| Exercise requirements |
Output the run of lines that opens with the first line of the material below and closes with the line containing "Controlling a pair", both included, and drop the pictures.

| Task material |
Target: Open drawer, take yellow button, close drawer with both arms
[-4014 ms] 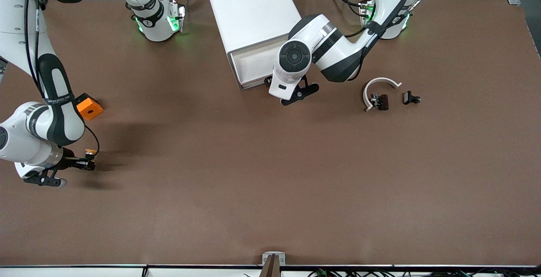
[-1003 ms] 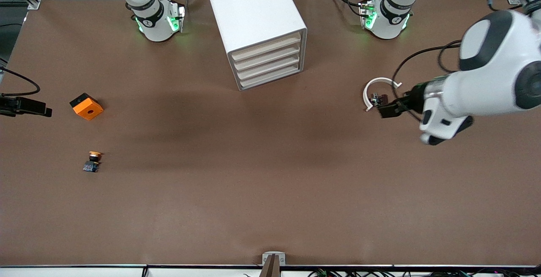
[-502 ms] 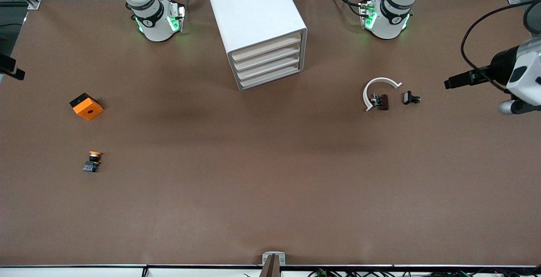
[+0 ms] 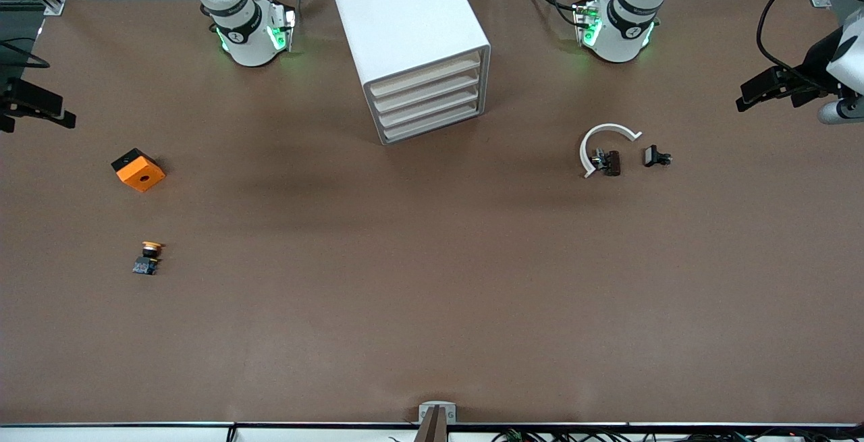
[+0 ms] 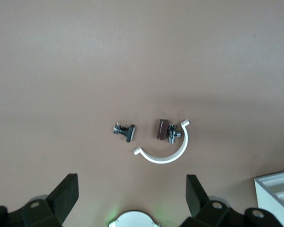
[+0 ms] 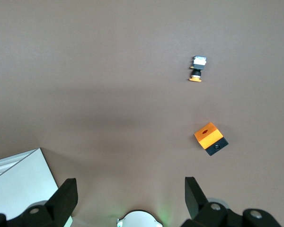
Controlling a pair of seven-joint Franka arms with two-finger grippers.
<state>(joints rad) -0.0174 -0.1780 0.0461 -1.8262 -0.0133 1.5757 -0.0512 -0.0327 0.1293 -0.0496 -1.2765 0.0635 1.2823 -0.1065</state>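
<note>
All four drawers (image 4: 432, 99) sit flush in the cabinet (image 4: 403, 17). The button (image 4: 148, 258) lies near the table's (image 4: 432, 307) right-arm edge. Left gripper (image 5: 131, 195) and right gripper (image 6: 130, 196) hang released, empty, over opposite edges.

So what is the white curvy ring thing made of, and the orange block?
The white curved ring looks like smooth plastic: even white, thin, with a clean-cut gap. The orange block is probably plastic too, matte orange on top with a black base and a round hole, though the material can't be told for certain.
</note>
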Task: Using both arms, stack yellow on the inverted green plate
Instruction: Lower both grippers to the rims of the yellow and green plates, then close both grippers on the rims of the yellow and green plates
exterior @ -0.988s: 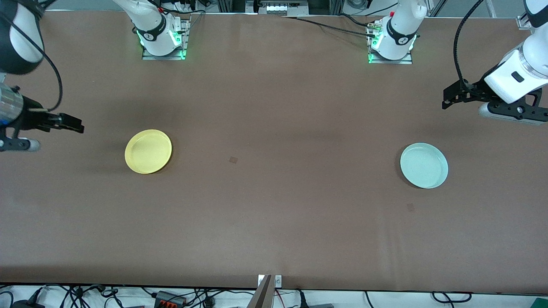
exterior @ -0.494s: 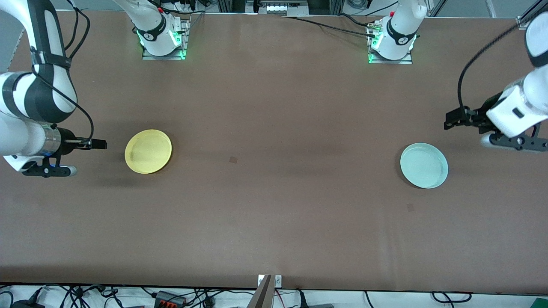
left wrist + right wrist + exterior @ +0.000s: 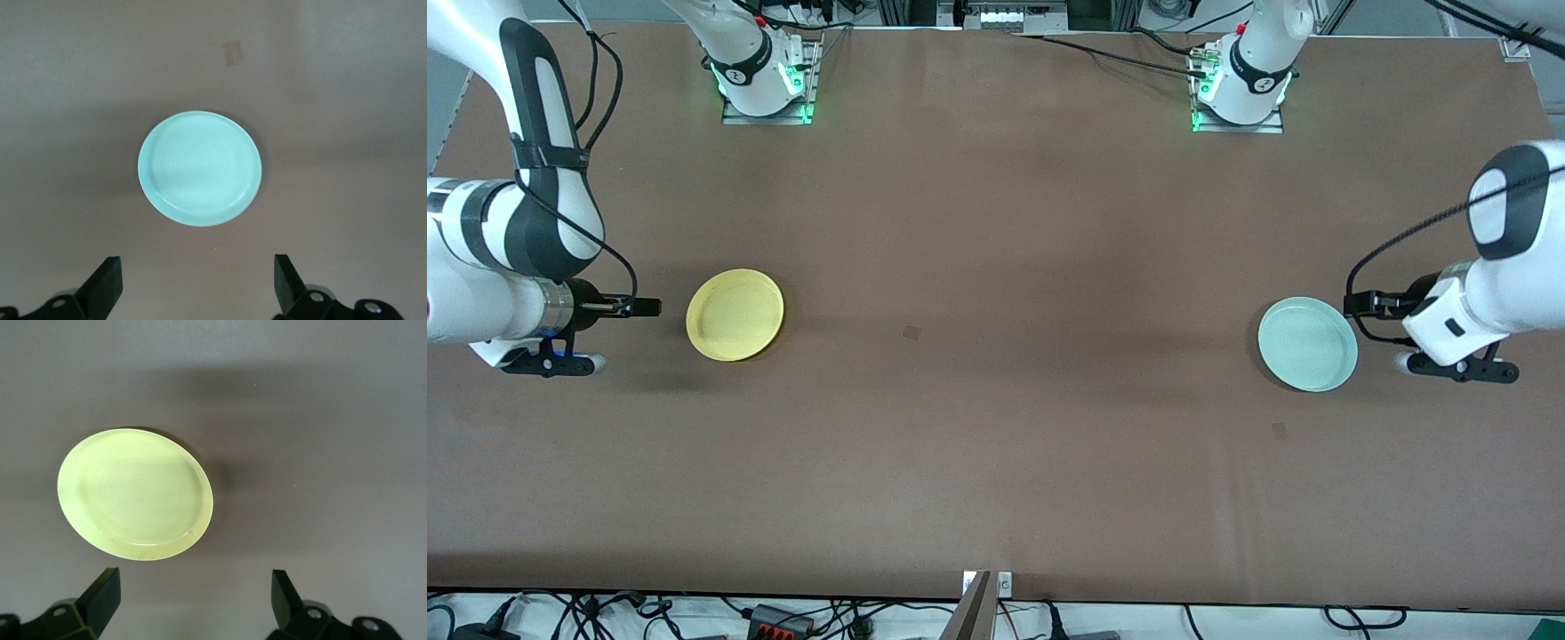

| Finished task |
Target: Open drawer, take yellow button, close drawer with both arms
[-4014 ms] 
[-1003 ms] 
[-502 ms] 
[+0 ms] 
[+0 ms] 
[+0 ms] 
Controlling a pair of seven-joint Franka arms with two-finger grippers.

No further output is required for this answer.